What you have to do >> Please look for the string "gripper" below and report every line in which it occurs.

- Opening Delimiter -

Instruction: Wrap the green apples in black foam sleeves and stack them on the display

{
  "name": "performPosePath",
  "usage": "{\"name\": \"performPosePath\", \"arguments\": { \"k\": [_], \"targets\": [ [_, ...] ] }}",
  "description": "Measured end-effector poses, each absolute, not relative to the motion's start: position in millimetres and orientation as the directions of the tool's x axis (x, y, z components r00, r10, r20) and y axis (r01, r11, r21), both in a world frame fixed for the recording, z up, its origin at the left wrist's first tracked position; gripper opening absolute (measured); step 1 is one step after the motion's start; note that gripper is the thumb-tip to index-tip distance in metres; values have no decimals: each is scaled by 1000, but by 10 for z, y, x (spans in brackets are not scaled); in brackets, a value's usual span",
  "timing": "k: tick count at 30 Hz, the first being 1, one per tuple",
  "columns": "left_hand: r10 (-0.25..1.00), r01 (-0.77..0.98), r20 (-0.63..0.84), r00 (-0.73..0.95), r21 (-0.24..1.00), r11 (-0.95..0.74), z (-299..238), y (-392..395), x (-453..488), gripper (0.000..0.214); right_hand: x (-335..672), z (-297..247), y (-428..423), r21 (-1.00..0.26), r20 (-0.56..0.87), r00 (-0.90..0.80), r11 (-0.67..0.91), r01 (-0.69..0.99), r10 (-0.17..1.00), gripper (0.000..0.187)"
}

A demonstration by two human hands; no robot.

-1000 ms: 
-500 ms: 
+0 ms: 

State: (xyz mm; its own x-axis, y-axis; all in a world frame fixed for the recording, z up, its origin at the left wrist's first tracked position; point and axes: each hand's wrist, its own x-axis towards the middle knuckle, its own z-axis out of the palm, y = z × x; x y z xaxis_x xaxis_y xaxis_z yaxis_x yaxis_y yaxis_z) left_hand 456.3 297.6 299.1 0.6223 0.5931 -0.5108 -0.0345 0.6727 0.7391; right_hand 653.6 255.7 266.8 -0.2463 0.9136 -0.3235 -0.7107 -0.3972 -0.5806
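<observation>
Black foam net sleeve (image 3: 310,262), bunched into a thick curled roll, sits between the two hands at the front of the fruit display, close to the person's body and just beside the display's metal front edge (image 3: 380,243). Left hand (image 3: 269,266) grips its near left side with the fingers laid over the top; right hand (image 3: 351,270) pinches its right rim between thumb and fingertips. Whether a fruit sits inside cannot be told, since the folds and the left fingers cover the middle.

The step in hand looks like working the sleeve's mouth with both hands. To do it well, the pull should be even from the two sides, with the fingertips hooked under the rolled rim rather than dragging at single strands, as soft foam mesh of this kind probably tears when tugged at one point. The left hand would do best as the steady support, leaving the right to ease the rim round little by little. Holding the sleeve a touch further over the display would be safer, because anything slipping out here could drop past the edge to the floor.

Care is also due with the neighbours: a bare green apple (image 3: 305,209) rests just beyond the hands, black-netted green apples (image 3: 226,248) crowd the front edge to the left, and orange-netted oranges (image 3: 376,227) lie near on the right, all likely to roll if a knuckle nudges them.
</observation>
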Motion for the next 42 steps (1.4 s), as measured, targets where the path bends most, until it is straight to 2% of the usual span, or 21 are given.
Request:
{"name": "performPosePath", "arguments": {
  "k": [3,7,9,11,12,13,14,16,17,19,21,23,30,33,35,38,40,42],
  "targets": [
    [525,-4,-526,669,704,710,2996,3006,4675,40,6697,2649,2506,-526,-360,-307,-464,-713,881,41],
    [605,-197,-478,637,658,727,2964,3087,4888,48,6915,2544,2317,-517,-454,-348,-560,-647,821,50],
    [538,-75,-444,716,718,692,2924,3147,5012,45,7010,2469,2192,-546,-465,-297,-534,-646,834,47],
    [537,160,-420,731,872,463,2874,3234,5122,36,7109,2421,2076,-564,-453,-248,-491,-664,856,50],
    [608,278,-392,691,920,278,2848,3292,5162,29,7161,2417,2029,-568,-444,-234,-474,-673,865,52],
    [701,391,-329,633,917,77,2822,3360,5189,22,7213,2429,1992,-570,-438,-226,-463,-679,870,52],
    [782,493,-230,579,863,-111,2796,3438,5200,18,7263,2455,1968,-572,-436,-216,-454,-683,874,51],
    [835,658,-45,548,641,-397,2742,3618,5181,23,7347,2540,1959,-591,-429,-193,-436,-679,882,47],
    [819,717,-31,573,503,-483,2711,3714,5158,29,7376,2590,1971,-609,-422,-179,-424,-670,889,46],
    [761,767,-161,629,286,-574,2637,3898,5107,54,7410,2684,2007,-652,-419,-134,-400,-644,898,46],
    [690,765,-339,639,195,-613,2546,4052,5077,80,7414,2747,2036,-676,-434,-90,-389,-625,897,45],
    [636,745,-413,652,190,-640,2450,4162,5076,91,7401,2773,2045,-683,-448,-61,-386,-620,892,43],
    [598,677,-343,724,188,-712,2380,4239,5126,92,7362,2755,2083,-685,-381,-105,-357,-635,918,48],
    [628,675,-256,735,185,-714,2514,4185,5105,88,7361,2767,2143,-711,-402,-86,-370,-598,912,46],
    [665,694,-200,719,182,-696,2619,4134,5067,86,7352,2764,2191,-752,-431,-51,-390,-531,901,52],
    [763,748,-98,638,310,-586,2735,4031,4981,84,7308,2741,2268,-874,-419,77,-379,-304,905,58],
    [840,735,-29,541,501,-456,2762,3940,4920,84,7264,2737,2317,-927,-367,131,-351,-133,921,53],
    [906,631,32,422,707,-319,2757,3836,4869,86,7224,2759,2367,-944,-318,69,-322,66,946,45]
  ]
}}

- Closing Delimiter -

Solution to the exercise >>
  "description": "Measured end-effector poses, each absolute, not relative to the motion's start: position in millimetres and orientation as the directions of the tool's x axis (x, y, z components r00, r10, r20) and y axis (r01, r11, r21), both in a world frame fixed for the recording, z up, its origin at the left wrist's first tracked position; gripper opening absolute (measured); step 1 is one step after the motion's start; note that gripper is the thumb-tip to index-tip distance in metres; values have no decimals: each is scaled by 1000, but by 10 for z, y, x (spans in brackets are not scaled); in brackets, a value's usual span",
  "columns": "left_hand: r10 (-0.25..1.00), r01 (-0.77..0.98), r20 (-0.63..0.84), r00 (-0.73..0.95), r21 (-0.24..1.00), r11 (-0.95..0.74), z (-299..238), y (-392..395), x (-453..488), gripper (0.000..0.214); right_hand: x (-335..672), z (-297..247), y (-428..423), r21 (-1.00..0.26), r20 (-0.56..0.87), r00 (-0.90..0.80), r11 (-0.67..0.91), r01 (-0.69..0.99), r10 (-0.17..1.00), gripper (0.000..0.187)"

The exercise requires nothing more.